Son bir kaç yıldır köşe başlarında kot pantolonlu, saçı sakalı bir birine karışmış insanların birden bire türediklerini.

Özellikle kara kafalı, esmer tenli insanlara dikkatlice baktıklarını. 

Ya da yolun ortasına birden bire atlayıp bisikletliyi durdurmaya çalışan yeni göreve başlamış polisleri.

Tabi bu arada apış arasında ki t……larına bisikletin ön tekerleğinin çarpmasıyla iki büklüm kıvrılmalarını. 

Duvar kenarına dizilmiş kadınlı erkekli bir düzüne kişinin ( Yabancılar Polisi, Maliye Müfettişleri, UWV-Sociaal Dienst Memurları, İcra Memurları, Kriminal polisler) işyerinin kapısı açılınca son sürat içeri daldıklarını, gördünüz mü? 

Nerede mi oluyor bunlar? 

Hollanda’da. 

Evet yanlış duymadınız… Dünyaya demokrasi ve insan hakları dersleri vermeye çalışan küçük ama şirin, lâleler ülkesi Hollanda’da.

İyi de bu güne kadar neredeydi bunlar? 

AB’nin; Avrupa Polis Teşkilatı Merkezini " EUROPOL " Lahey’de kurmasından dolayı mı?

EURO’ya geçişten sonra ekonominin bir çıkmaza sürüklenmesinden mi? 

Yoksa siyasilerin ülkeyi tekrar düzlüğe çıkarmak için polislere olağan üstü yetkiler verip ceza kesmek yoluyla devletin kasasını doldurması ve bu şekilde ülke ekonomisini düzeltme fikrinden mi?

Bu konuda kararı artık siz verin…


                                                                                        Mustafa Toga

 

Bu da Türkiye'den Sayın Prof.

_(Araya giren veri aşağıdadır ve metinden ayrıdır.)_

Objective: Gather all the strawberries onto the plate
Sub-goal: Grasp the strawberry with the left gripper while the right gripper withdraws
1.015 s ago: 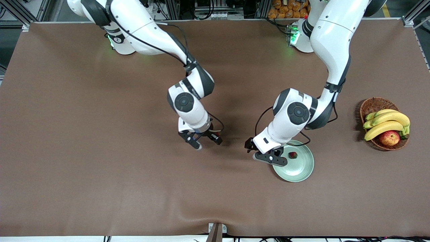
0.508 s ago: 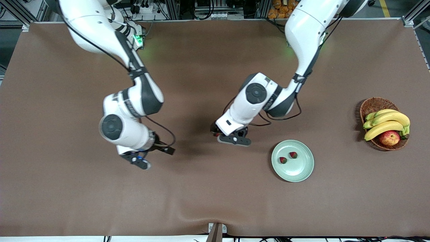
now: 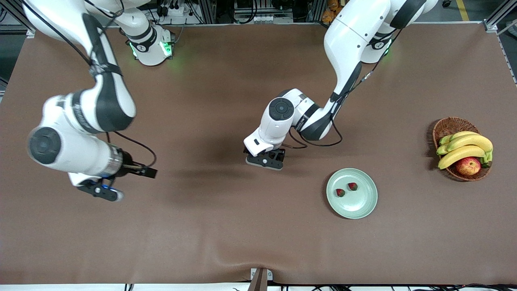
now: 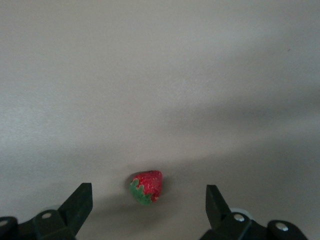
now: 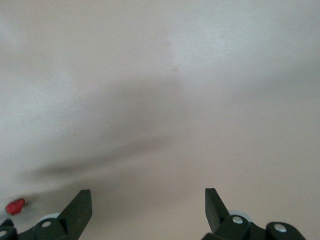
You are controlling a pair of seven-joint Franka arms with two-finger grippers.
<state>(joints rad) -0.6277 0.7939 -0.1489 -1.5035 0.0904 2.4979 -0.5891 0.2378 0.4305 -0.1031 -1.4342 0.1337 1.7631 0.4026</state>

Dr. T. Ayhan Çıkın Dostumuzun bize ulaştırdığı:

Al Gözüm Seyreyle

Dünyanın neresinde demokrasiyi kesintiye uğratan, gencecik çocukları “asmayalım da besleyelim mi?” diyerek idama yollayan, binlerce kadının ve erkeğin insanlık onurunu hiçe sayıp işkence odalarında yaşamlarına el koyan, ülkeyi resmen satan bir cuntanın lideri hala konuşabilir ve yalakaları, çok satan gazetelerde ona methiye yazabilir?.. gerçekten böyle bir ülke var mı, bilen bana söylesin.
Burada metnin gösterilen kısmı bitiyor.